You noticed the warmth first of his body heat first, like it was radiating from a furnace, and even though you knew it was him, you couldn’t help but jump back.
You tripped and almost fell, but he caught you, and with a grunt, he scooped you up into his arms before taking off at a run.  He was so strong, your weight was nothing to him, and you clung to his furry neck, eager to be close to him.
“I was so worried,” your voice vibrated in a strange way with the impact of each one of his steps. 
He only hummed and tightened his grip on you.  All of his focus seemed to be getting you both as far away from the woods as possible. 
Back at your place, he put you down on your feet gently, and then hid in the bushes before climbing up to the second floor.  

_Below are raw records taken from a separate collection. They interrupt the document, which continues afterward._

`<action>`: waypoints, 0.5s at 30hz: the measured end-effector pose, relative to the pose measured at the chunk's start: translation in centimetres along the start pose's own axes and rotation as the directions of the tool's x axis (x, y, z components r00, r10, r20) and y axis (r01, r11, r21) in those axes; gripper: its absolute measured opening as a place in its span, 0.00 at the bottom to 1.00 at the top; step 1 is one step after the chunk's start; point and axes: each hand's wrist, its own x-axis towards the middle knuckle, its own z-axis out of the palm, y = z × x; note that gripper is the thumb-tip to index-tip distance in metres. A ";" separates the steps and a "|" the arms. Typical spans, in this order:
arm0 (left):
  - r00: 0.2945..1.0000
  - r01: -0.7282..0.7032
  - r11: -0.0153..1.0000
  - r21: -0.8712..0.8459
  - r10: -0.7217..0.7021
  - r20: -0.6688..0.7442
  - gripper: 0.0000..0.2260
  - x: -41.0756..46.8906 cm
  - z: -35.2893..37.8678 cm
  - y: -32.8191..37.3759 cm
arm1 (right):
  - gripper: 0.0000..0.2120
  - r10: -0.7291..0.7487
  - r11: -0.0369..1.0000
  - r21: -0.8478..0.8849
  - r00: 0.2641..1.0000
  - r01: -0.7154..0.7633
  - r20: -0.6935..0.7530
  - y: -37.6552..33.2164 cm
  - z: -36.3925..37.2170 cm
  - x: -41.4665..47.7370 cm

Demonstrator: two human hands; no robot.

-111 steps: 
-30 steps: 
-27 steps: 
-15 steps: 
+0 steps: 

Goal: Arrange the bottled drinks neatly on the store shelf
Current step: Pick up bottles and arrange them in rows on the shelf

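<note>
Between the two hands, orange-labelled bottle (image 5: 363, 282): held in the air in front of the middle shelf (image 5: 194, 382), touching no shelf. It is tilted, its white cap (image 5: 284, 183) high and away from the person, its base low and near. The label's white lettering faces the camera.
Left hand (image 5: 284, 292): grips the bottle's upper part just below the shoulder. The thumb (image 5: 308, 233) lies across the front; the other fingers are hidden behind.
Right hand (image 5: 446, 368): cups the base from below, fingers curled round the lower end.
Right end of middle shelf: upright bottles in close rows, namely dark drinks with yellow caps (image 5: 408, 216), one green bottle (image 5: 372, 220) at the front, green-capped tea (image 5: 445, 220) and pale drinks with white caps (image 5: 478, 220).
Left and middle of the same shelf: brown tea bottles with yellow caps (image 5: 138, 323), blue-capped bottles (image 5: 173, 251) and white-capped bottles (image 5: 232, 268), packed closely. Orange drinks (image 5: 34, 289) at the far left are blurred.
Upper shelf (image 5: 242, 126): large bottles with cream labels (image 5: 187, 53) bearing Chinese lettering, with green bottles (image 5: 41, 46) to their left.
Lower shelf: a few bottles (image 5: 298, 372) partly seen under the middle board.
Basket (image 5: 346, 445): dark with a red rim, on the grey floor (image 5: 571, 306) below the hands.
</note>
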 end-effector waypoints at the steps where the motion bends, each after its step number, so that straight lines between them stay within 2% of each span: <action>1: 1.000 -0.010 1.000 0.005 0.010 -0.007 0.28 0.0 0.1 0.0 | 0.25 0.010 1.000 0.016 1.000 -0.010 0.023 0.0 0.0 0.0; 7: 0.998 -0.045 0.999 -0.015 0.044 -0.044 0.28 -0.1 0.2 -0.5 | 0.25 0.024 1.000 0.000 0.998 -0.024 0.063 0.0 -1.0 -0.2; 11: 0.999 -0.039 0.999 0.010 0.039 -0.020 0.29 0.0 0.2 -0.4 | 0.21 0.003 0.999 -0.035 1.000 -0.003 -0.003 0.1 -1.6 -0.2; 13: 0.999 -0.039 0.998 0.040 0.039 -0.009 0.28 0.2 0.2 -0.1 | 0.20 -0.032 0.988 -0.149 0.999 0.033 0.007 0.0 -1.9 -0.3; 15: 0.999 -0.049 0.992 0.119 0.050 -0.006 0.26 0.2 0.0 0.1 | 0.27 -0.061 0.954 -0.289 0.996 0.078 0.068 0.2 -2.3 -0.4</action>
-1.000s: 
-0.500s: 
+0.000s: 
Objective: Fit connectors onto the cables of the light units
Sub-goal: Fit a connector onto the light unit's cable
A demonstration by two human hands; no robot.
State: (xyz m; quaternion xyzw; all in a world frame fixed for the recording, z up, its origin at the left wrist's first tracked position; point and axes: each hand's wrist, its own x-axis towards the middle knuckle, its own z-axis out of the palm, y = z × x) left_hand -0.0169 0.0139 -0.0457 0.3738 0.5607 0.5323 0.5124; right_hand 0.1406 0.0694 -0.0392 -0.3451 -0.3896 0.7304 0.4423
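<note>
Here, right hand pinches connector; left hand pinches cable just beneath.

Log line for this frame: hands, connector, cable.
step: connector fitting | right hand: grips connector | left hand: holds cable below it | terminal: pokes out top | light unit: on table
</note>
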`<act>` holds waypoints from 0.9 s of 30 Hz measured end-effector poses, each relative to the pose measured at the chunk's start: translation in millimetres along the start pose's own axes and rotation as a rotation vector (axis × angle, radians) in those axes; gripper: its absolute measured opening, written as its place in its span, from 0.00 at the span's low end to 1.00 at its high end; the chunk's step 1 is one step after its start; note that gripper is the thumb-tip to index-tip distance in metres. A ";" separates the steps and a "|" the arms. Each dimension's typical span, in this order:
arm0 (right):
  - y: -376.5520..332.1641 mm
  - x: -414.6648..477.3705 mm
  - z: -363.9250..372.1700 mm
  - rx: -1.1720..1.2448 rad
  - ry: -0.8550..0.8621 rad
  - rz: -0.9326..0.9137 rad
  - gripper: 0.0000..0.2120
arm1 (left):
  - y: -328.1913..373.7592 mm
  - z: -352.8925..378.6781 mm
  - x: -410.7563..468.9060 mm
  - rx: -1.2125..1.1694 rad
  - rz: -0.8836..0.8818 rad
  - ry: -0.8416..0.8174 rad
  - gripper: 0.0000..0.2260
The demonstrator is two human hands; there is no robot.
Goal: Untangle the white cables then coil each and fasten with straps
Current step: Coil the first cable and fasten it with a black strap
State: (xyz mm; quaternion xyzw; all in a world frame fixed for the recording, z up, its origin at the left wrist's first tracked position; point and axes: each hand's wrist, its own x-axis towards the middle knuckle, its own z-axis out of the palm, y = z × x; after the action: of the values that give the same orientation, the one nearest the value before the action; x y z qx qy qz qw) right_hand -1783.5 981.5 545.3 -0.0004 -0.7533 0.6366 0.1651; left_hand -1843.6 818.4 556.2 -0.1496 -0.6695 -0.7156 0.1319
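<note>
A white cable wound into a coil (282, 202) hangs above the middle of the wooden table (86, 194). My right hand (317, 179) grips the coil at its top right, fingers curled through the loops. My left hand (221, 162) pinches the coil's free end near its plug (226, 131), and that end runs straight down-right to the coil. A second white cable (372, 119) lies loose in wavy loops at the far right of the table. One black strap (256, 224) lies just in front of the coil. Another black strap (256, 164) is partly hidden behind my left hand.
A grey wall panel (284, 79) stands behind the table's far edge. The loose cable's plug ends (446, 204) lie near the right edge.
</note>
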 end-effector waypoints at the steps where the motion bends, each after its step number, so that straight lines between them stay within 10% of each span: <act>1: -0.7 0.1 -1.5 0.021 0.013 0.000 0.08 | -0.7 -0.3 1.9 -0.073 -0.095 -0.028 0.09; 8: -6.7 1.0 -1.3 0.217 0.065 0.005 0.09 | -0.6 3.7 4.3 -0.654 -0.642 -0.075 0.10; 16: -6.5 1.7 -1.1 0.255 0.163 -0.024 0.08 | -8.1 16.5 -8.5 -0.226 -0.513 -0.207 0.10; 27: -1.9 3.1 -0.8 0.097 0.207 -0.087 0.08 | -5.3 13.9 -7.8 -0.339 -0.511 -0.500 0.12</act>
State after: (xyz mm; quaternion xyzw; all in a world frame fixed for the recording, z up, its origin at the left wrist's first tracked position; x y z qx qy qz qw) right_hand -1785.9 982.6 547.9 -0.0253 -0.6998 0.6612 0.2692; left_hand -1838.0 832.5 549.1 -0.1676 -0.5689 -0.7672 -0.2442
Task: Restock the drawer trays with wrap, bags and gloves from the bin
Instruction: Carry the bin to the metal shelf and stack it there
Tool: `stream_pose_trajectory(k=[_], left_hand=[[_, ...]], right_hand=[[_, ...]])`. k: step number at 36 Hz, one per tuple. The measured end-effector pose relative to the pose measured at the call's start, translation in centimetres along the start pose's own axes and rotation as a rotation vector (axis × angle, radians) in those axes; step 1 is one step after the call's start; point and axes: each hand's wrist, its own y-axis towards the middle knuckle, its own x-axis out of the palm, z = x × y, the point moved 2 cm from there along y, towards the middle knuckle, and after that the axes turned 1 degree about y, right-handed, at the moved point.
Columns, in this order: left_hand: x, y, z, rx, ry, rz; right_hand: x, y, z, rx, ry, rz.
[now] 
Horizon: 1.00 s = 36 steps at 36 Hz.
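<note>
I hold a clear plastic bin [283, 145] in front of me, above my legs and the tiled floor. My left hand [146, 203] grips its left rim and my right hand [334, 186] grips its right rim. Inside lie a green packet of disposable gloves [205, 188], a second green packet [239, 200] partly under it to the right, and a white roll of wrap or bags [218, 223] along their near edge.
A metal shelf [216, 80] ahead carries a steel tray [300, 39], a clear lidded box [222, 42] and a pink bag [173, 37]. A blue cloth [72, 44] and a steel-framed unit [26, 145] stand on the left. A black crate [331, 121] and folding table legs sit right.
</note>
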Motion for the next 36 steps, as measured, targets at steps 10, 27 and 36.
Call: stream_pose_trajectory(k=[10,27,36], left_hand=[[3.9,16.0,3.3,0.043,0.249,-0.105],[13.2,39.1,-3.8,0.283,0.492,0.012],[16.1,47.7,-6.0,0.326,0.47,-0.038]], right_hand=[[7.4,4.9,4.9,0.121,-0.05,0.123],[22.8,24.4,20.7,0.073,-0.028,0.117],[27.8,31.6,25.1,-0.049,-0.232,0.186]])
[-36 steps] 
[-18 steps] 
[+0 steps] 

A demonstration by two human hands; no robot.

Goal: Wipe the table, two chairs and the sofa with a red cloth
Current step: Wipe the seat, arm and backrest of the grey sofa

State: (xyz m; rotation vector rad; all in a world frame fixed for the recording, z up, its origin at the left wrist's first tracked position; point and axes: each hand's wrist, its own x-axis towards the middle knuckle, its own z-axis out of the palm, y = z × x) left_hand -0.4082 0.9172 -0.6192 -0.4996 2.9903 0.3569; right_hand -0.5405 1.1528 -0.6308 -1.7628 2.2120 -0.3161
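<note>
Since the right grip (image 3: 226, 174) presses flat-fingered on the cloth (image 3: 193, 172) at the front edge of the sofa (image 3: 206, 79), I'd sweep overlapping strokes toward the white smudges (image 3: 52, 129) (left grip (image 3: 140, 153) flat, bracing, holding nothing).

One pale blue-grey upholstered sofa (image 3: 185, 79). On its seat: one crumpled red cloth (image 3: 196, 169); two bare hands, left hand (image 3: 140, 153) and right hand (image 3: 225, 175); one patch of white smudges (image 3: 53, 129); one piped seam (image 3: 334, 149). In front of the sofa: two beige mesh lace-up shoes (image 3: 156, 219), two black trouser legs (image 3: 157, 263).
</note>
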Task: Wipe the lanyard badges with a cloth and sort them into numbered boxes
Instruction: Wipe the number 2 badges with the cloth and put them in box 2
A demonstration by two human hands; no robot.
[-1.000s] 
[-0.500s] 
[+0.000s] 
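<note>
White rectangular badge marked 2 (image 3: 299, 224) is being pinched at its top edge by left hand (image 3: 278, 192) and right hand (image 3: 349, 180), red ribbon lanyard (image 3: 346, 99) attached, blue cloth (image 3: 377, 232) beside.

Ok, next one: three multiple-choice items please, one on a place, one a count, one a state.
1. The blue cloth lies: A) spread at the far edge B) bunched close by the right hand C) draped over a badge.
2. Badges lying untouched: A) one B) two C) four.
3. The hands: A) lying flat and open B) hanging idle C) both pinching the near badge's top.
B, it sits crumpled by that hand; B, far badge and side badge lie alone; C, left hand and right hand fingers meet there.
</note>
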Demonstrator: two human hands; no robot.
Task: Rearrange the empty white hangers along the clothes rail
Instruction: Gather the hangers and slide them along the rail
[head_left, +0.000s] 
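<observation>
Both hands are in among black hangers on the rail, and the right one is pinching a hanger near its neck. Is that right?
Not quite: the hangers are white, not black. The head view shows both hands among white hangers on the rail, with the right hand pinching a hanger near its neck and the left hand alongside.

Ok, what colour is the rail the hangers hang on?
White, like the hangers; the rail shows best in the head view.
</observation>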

When he finally came through the window, you could see by the lights from the Christmas tree that his leg was bleeding.  He was weak and he needed to feed.  You were quick to take your coat off and sit on the couch, beckoning him to you with open arms.  There was never much talking when he was in his hybrid form, but you somehow always knew what the other was thinking.  
He dropped to his knees between your legs and buried his face in your chest first, mewing softly, like a wounded dog.  You ran your fingers through his hair and kissed his head.  “Did those people scare you, baby?”  He clutched onto the material of your sweatshirt and nodded once.  
“Let me feed you, Stevie,” you lifted his face by the chin, letting your tongue feel the razor sharp edge of one of his fangs as you kissed.  “Let me take care of you.”
He nuzzled you from shoulder to neck first, licking and nibbling, softly whimpering until his lips latched on the perfect spot.  His fangs sank in fast and hard, and you knew it was better that way, better for him to penetrate quickly so that the natural pain killer in his saliva could soothe any discomfort.  You wrapped your legs around him and listened to the slurping sound with every pull as he drank from you.